Migrating from a legacy to next-gen observability platform in a live environment
At eBay, we have been using different versions of the same central observability platform for ~15 years. The teams at eBay rely heavily on this platform to observe their applications and infrastructure.
This platform is so deeply ingrained into our applications and systems that it is non-trivial to replace it.
As the team managing this central platform, it is our responsibility to maintain, enhance and ensure its availability for our customers.
Over ~15 years, the open source community has made tremendous strides in the observability space. Unfortunately, our platform has not kept pace with these improvements. We have accumulated large amounts of tech debt that is very difficult to pay off. It is also very expensive (CAPEX & OPEX) to grow and maintain this platform due to its legacy tech stack.
When new applications get built at eBay, teams recognize the shortcomings of this legacy platform and have started spawning their own instances of newer/open source monitoring offerings (Prometheus, ElasticSearch, etc.). This defeats the purpose of a centralized monitoring platform that can do things like correlation across the various dependencies to reduce TTD (Time to Detect)

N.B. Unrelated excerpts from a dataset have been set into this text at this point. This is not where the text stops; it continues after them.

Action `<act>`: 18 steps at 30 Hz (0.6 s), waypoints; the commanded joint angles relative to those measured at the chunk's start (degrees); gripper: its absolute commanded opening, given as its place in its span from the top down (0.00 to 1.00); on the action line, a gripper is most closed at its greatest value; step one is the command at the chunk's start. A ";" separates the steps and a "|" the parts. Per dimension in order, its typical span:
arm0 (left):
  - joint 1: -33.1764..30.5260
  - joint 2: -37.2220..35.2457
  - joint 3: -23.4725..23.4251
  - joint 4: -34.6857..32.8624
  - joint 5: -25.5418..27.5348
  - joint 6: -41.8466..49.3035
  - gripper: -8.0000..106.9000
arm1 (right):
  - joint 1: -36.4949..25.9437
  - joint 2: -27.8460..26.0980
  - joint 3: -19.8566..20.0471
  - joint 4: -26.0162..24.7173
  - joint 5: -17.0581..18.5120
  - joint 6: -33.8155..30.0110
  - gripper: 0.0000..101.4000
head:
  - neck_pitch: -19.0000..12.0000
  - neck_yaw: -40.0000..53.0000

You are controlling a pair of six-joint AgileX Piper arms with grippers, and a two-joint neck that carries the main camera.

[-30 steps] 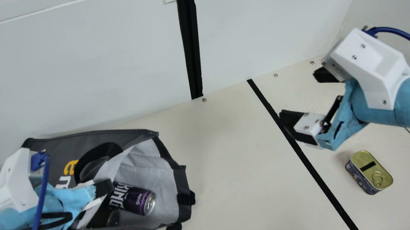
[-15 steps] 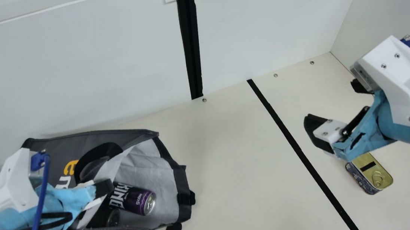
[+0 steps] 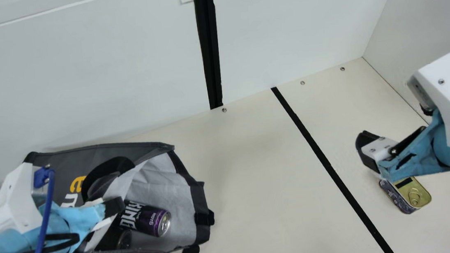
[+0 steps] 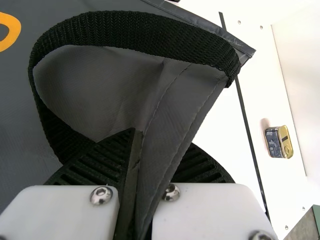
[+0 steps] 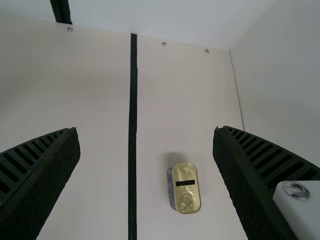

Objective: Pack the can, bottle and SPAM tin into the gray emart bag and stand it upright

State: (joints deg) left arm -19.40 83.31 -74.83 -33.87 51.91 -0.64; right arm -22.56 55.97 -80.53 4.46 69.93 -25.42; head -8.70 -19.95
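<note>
Left gripper (image 3: 119, 205): I have its fingers clamped on a fold of the bag's gray fabric, just beside a black webbing handle (image 4: 135, 32).
Right gripper (image 3: 396, 126): fingers wide apart with nothing between the pads; I have it above the table, near the tin.
SPAM tin (image 3: 414, 196): outside the bag, flat on the cream table (image 3: 255, 181), gold pull-tab lid up, well apart from the bag. My right arm covers part of it in the main view.
Gray emart bag (image 3: 57, 159): lying on its side, its mouth toward mid-table.
Purple can (image 3: 151, 220): lying in the bag's mouth, end outward.
Dark container (image 3: 123, 239): in the bag beside the can, round end showing; I can't tell whether it's the bottle.
Black tape line (image 3: 323, 158): between bag and tin.
</note>
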 commanded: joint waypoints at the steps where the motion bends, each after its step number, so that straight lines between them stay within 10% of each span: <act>1: 0.00 0.00 0.00 0.00 0.00 0.00 1.00 | -0.34 -0.19 0.19 -0.91 -0.03 0.89 0.06 | -1.30 -0.05; 18: 0.00 0.00 0.00 0.00 0.00 0.00 1.00 | -4.85 -3.47 2.90 -3.53 -0.03 5.41 0.06 | -1.30 -0.05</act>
State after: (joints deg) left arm -19.40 83.31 -74.83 -33.87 51.91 -0.64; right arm -27.18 52.58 -77.70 1.07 69.90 -20.26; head -8.70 -19.95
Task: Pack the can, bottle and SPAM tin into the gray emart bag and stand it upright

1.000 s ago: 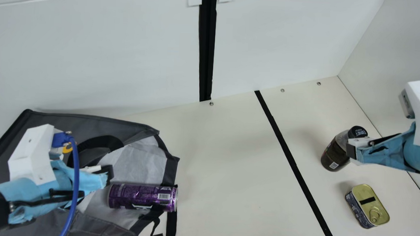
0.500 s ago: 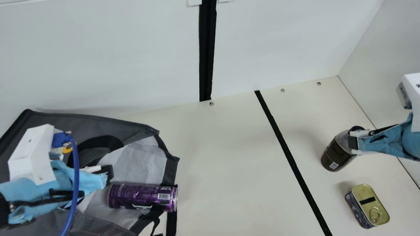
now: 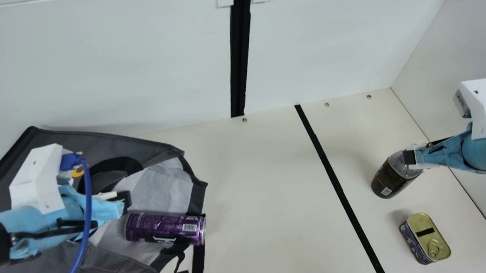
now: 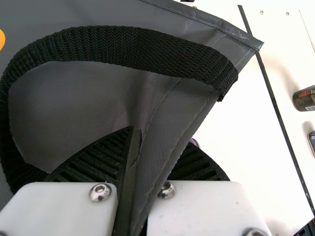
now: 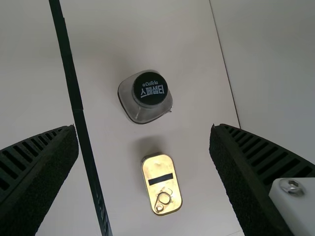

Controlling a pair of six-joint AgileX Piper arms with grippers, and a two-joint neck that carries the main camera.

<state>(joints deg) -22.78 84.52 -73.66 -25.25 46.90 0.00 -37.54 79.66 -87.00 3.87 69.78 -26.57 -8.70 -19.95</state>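
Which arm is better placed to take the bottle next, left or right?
Right, most likely. My right gripper is open and close to the bottle. My left gripper is closed on the edge of the gray emart bag, well away from the bottle.

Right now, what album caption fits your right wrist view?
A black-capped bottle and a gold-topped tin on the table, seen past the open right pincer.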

These reasons prompted our team to start building a modern and improved platform that will best serve eBay for its current and future needs.
This talk will be about our journey and will focus on:
* Reasons behind initial failed attempts at trying to build this new platform
* Methods we used to eventually succeed with releasing the new platform and learnings from this journey
* Complexity of switching the platform in a live production environment without any impact
* Navigating the organizational hierarchy in convincing teams at eBay to use this new platform
I am a Principal Product Manager in the Platform Engineering organization at eBay. We build platforms and services that are used by various other teams at eBay to build experiences for our customers.
In my current role, I manage the products within the Observability domain. These include products that are used to monitor the health of various layers in our infrastructure ranging from the datacenter and networks all the way to the user-facing experiences.
We are in an interesting position in this domain at eBay, where we are trying to sunset legacy products and replace them with new monitoring products and platforms. With the increased focus on DevOps in the industry, we are also seeing a lot of activity in the open-source world, which makes it a particularly exciting area to work in.
My role requires me to work closely with various teams at eBay to understand their needs, strategize with the team to decide long term vision of our products, define short-term milestones and execute to meet these milestones.